Open Payments Eco-system (OPE)

OPE is a project funded financed by the EU through the HORIZON 2020 Programme in which the Department of Computer Science of the University of Malta is involved.

The aim is to enable the widespread development of innovative payment applications with the active involvement of financial institutions (e.g. banks) providing supporting transaction services by creating an Open Payments Eco-system (OPE). The OPE is the critical step in widening access to payment services and to alternative, open, collaborative, lower cost methods of delivering payment applications to end users (particularly SME’s) who want to make use of payment services within their business. The Eco-system enables the SME developer community to provide creative new payment applications to the market and offers a high degree of re-use of common application components. 

OPE has the potential to fundamentally disrupt the current creation and delivery mechanisms for payment services, by providing for the low-cost creation of quality assured payment applications and the building and delivery of payment services, in a controlled and regulatory-compliant environment. 

Forecasting reports (Visa Europe – 2011 and PSE Consulting – 2013) indicate a potential market for prepaid payment services in corporate and consumer segments in Europe of more than 140bn Euros by 2020. The market application will initially be launched in the UK (2017-18) but quickly rolled out into the rest of Europe (2018 onwards) leveraging the expected OPE common coded regulatory compliance, with Italy, Spain, France and Germany being the focus. 

The project is being carried out in conjunction with Ixaris Ltd, which specialises in the development of innovative global applications based on open-loop prepaid card schemes and the OPE will add a unique infrastructure to its product portfolio. This will be achieved by opening up the established payment infrastructure and in doing so disrupting the traditional way in which innovation in payments takes place within the current established banking eco-system. 

The Department of Computer Science at the University of Malta

The University of Malta is the highest teaching institution in Malta with 11,500 registered students. It is publicly funded and dates back 400 years, being one of the oldest universities in the Mediterranean. 

The Department of Computer Science has two research foci: system dependability, dealing with correctness of systems; and systems research, dealing with their development.

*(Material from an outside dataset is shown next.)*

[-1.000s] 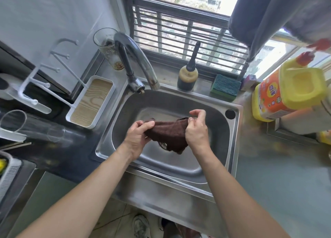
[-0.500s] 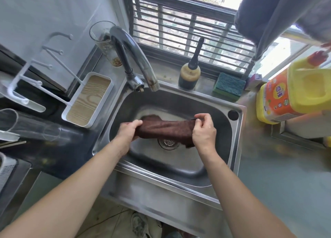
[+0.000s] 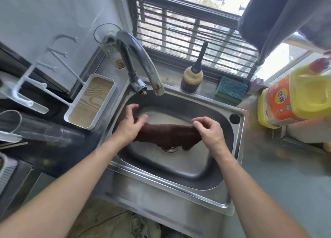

The department has a strong track record in runtime monitoring with a number of publications in the area, a set of tools, and a number of industrial case studies.  Below is a list of recently explored topics with particular relevance to this call:


  • Runtime verification tools
Two main tools have been developed used extensively in case studies and student projects: Larva and PollyRV (formerly polyLarva). 
    • polyLarva: Runtime Verification with Configurable System-Monitor Resource-Aware Boundaries, Christian Colombo, Adrian Francalanza, Ruth Mizzi and Gordon Pace,  Software Engineering and Formal Methods (SEFM), 2012.
    • LARVA - Safer Monitoring of Real-Time Java Programs, Christian Colombo, Gordon J. Pace and Gerardo Schneider, in Software Engineering and Formal Methods (SEFM), 2009.

  • Runtime verification for financial systems

Errors in financial systems have to be caught as soon as possible due to the possibility of huge losses both in terms of money and customer trust. In this context, runtime verification provides mechanisms to detect and mitigate undesirable behaviour. 

    • Fast-Forward Runtime Monitoring - An Industrial Case Study, Christian Colombo, and Gordon Pace, in the Proceedings of Runtime Verification (RV), 2012.
    • Safer Asynchronous Runtime Monitoring Using Compensations, Christian Colombo, Gordon Pace and Patrick Abela, in Formal Methods in System Design, 41(3): 269-294, 2012.

  • Runtime verification and testing

Testing is highly related to runtime verification since the former is concerned with giving verdicts on the behaviour of test runs while the latter gives verdicts on actual system runs. This connection can be exploited to extract monitors from tests.

    • Combining Testing and Runtime Verification Techniques, Kevin Falzon and Gordon Pace, in the Proceedings of 8th International Workshop on Model-based Methodologies for Pervasive and Embedded Software (MOMPES), 2012.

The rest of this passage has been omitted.